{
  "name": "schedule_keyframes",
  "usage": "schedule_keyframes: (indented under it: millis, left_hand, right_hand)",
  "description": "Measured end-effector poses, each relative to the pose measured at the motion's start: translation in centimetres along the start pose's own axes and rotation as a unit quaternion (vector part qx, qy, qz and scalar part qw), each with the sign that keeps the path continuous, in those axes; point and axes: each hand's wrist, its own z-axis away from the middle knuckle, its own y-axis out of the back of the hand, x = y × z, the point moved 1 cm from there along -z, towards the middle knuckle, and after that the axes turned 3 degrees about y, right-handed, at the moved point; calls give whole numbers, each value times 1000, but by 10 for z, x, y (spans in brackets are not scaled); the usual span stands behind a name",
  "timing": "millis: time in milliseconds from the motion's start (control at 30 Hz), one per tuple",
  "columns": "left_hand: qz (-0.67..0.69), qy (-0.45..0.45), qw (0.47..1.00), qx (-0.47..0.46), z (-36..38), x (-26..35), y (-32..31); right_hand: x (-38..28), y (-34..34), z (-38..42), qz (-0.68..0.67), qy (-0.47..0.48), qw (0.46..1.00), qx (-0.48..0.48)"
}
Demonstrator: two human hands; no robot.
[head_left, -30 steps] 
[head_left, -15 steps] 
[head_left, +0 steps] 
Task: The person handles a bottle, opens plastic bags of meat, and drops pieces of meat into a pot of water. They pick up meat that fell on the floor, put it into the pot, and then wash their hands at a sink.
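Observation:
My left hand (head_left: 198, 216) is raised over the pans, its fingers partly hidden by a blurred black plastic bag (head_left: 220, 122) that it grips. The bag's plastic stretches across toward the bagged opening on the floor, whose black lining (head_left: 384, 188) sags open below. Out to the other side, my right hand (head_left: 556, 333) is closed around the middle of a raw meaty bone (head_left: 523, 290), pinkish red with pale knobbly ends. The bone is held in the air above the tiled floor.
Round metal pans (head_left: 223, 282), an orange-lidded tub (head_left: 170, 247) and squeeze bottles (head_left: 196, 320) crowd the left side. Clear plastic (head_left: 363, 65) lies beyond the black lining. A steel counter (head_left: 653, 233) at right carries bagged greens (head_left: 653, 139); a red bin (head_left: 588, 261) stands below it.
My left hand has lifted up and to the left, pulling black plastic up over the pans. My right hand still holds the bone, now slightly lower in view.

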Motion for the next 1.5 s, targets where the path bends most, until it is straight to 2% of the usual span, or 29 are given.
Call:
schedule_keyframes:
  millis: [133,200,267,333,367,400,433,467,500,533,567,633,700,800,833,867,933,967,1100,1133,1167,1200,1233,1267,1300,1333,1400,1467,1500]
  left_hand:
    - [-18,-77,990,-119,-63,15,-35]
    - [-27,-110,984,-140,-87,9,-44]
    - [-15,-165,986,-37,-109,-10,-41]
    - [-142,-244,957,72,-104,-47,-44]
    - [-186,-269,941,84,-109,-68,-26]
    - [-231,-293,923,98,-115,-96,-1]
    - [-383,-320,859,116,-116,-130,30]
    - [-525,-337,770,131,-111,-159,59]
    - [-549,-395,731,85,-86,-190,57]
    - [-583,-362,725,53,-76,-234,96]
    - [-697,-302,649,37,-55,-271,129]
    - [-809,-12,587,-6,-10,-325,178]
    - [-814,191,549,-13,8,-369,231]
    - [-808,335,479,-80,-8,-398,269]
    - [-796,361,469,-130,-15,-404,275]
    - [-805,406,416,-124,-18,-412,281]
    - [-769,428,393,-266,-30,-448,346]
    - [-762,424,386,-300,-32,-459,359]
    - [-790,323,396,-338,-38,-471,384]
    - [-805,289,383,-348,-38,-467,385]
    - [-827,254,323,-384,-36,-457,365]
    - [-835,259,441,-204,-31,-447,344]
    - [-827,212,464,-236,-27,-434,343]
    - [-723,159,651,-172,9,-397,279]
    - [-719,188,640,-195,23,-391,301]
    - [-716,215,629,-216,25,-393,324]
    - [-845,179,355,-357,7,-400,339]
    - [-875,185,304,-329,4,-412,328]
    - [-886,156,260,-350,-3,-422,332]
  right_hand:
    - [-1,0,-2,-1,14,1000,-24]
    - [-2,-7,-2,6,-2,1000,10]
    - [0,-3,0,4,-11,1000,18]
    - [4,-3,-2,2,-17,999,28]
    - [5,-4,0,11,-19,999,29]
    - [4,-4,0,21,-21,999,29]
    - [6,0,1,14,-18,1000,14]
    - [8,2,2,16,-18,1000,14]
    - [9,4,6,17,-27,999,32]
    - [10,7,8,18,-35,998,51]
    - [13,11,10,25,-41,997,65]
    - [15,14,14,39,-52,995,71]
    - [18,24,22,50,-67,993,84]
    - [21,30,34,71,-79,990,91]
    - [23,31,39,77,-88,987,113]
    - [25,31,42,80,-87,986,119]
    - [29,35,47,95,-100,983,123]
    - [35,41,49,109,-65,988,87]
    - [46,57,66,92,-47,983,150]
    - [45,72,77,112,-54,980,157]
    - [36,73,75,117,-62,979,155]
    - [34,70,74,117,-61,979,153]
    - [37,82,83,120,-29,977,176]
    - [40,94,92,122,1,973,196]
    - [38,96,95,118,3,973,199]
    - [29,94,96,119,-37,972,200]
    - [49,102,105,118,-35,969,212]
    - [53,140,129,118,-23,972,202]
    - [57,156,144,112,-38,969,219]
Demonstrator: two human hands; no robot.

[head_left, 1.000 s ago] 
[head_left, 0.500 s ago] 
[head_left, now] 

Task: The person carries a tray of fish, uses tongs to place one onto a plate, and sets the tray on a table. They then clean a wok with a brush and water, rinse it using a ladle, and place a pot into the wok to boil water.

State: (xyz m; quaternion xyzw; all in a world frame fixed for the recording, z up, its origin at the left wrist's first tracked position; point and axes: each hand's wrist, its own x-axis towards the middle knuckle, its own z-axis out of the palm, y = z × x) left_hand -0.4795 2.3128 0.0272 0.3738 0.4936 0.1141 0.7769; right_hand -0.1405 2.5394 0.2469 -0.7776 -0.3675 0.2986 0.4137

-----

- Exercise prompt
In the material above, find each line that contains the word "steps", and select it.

- Exercise result
[head_left, -30 steps] 
[head_left, -15 steps] 
[head_left, +0 steps] 

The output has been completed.